WORK REQUIRED:
Please copy out the entries below exactly, beginning with the line that contains "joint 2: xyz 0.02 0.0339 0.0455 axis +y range" and ending with the line that contains "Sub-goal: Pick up", and include nothing outside that span.

RECORDS SUPPLIED:
============================================================
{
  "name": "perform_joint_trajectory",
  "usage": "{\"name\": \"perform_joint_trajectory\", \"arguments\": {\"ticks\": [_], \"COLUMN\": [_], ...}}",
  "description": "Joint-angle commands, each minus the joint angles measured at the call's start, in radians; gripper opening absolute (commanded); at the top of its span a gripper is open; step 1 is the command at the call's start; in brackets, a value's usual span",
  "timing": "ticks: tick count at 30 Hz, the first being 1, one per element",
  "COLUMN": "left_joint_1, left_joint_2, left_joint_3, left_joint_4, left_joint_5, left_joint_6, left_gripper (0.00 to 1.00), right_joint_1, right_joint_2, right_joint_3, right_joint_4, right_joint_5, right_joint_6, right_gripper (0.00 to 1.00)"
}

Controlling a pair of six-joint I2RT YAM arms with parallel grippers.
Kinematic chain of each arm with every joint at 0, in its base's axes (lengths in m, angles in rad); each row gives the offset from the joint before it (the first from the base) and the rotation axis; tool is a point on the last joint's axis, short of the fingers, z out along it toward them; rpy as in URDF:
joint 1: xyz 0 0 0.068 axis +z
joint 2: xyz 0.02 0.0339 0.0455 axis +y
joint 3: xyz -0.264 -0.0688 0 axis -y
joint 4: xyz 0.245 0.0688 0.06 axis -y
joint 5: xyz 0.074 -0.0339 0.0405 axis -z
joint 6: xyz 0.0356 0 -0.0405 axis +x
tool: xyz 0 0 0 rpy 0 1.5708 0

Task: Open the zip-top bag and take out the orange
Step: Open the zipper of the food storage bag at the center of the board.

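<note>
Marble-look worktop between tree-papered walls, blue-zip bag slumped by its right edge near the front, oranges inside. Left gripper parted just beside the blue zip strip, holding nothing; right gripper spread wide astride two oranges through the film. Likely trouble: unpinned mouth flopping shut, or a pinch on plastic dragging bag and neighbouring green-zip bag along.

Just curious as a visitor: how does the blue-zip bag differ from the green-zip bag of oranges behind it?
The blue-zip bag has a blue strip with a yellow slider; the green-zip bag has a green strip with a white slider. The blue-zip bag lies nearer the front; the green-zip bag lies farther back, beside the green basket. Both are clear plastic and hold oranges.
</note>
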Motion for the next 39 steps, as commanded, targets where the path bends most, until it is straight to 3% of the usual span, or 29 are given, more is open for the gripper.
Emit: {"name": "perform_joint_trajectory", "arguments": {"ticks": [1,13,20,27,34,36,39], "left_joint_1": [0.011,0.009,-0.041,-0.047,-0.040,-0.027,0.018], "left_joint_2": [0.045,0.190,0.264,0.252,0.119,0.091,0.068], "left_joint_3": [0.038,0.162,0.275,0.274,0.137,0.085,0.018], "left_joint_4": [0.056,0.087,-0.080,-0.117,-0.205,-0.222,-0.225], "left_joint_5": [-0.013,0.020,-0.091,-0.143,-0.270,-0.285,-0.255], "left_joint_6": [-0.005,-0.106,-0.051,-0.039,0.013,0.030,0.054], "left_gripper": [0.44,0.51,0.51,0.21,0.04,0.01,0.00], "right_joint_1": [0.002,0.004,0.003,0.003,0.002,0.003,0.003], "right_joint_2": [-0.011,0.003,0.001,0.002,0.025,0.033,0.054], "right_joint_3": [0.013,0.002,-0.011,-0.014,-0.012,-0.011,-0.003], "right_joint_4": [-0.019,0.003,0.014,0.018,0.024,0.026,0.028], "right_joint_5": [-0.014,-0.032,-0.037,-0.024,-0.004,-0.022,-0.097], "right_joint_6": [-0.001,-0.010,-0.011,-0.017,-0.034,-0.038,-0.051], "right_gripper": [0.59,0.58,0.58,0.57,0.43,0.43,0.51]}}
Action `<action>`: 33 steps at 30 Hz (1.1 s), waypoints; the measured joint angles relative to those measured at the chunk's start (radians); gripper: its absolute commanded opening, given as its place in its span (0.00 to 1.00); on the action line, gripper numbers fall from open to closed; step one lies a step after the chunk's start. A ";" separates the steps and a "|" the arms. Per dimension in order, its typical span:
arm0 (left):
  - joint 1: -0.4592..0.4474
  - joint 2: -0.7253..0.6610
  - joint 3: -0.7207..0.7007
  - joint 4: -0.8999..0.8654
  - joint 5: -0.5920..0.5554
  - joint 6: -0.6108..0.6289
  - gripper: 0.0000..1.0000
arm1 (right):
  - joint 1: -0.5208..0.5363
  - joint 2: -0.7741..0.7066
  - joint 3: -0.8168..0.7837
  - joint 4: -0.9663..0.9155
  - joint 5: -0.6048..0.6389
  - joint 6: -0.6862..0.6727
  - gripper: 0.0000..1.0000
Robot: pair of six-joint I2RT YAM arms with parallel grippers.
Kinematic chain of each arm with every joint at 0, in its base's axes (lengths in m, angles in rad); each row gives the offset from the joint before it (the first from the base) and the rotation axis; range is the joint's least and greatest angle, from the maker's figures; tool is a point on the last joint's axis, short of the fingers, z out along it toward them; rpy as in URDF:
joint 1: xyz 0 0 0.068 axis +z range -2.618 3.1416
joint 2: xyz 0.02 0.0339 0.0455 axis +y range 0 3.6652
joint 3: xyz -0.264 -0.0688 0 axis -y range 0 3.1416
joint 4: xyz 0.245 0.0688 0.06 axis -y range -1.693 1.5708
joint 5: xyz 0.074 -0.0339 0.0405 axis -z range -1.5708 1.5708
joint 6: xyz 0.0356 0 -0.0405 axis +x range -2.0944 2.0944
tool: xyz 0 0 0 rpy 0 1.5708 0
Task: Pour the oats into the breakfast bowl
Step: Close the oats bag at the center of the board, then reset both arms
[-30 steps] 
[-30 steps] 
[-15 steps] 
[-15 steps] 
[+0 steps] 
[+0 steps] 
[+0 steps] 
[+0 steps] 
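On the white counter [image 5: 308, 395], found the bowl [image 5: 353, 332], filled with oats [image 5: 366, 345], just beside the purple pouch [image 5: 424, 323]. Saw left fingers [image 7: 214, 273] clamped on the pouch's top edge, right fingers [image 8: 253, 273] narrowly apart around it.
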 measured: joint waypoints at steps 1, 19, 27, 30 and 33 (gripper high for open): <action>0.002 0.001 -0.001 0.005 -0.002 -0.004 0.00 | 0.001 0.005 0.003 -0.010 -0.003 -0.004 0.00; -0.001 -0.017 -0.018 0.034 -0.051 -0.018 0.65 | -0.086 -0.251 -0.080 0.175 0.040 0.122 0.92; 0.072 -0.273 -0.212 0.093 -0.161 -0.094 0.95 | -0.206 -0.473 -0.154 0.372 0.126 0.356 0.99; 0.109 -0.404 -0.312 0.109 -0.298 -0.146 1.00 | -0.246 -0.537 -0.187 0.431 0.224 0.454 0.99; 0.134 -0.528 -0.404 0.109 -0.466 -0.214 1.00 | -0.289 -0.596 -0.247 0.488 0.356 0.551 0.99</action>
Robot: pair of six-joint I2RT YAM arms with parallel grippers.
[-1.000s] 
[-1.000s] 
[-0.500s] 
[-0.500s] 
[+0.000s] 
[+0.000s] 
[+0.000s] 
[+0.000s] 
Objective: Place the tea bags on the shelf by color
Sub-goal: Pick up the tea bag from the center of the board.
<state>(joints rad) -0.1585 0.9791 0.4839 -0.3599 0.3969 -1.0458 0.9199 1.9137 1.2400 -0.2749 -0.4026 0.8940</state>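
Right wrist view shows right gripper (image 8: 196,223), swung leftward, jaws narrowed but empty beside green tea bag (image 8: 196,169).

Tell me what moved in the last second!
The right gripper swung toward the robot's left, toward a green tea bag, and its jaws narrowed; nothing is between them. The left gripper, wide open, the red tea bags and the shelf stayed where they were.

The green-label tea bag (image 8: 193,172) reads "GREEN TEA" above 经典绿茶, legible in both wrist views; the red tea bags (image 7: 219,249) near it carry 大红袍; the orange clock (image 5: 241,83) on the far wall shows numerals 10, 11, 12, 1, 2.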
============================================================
EXERCISE OUTPUT:
joint 2: xyz 0.02 0.0339 0.0455 axis +y range 0 3.6652
joint 3: xyz -0.264 -0.0688 0 axis -y range 0 3.1416
joint 4: xyz 0.245 0.0688 0.06 axis -y range -1.693 1.5708
joint 5: xyz 0.074 -0.0339 0.0405 axis -z range -1.5708 1.5708
joint 6: xyz 0.0356 0 -0.0405 axis +x range -2.0944 2.0944
tool: xyz 0 0 0 rpy 0 1.5708 0
Task: Pour the oats into the breakfast bowl
Step: Close the oats bag at the center of the board, then reset both arms
[-30 steps] 
[-30 steps] 
[-15 steps] 
[-15 steps] 
[+0 steps] 
[+0 steps] 
[+0 steps] 
[+0 steps] 
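On the white counter [image 5: 308, 395], found the bowl [image 5: 353, 332], filled with oats [image 5: 366, 345], just beside the purple pouch [image 5: 424, 323]. Saw left fingers [image 7: 214, 273] clamped on the pouch's top edge, right fingers [image 8: 253, 273] narrowly apart around it.
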 measured: joint waypoints at steps 1, 19, 27, 30 and 33 (gripper high for open): <action>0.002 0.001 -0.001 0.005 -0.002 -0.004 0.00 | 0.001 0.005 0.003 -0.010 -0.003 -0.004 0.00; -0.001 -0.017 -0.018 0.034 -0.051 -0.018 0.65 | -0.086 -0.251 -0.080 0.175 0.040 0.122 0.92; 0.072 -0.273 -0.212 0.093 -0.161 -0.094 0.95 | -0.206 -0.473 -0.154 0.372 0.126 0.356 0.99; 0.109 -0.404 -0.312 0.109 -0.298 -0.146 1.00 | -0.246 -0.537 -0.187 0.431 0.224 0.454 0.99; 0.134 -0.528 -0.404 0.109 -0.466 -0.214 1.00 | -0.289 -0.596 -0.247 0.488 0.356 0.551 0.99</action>
Robot: pair of six-joint I2RT YAM arms with parallel grippers.
[-1.000s] 
[-1.000s] 
[-0.500s] 
[-0.500s] 
[+0.000s] 
[+0.000s] 
[+0.000s] 
[+0.000s] 
Objective: Place the tea bags on the shelf by color
Sub-goal: Pick up the tea bag from the center of the board.

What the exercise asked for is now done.